▶ _Aim of the task_
Repeat, word for word, all the data that follows, and exclude the pictures.

▶ _The data_

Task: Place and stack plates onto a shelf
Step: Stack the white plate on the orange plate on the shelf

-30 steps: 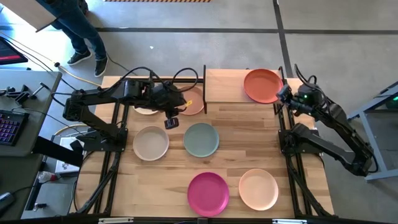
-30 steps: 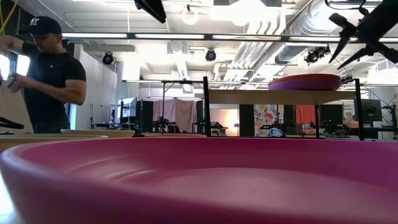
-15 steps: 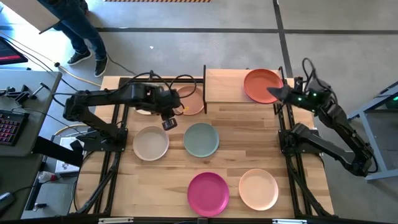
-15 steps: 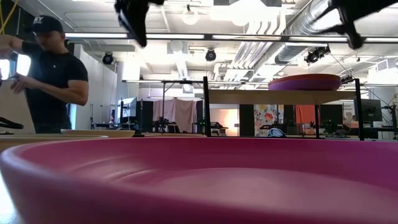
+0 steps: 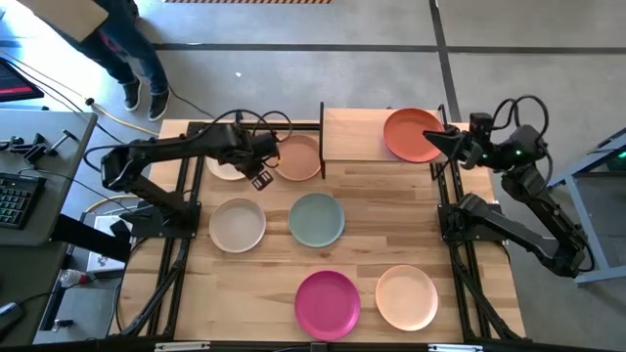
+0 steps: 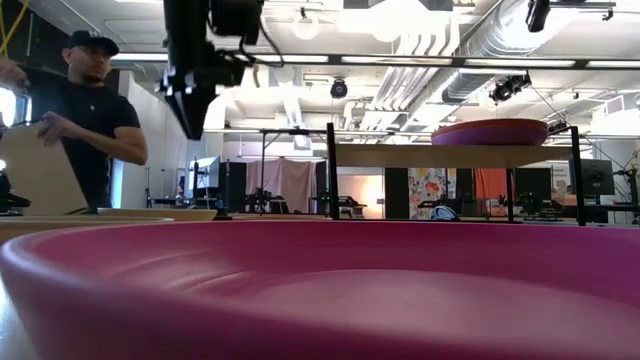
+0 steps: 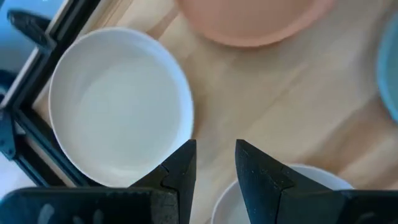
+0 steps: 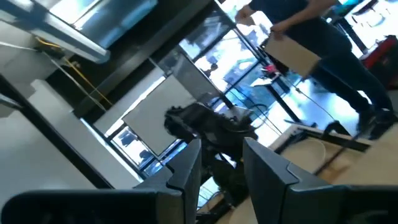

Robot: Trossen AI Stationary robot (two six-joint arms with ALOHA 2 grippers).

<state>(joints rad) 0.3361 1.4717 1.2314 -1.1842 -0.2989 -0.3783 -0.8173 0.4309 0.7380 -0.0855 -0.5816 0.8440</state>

▶ _Answer space_
Task: Place and stack plates onto a shelf
Step: Stack the white plate on the orange plate on the shelf

-30 steps: 
-30 steps: 
-15 steps: 
-15 steps: 
+0 steps: 
+0 steps: 
+0 steps: 
+0 steps: 

Robot: Trossen AI Stationary robot (two six-joint arms with ALOHA 2 grippers).

<state>(joints rad) 0.3361 1.4717 1.2314 -1.1842 -0.2989 -0.3783 -0.8173 0.4309 0.7380 -0.0855 -0.5816 0.8440</state>

That completes the answer to the exercise.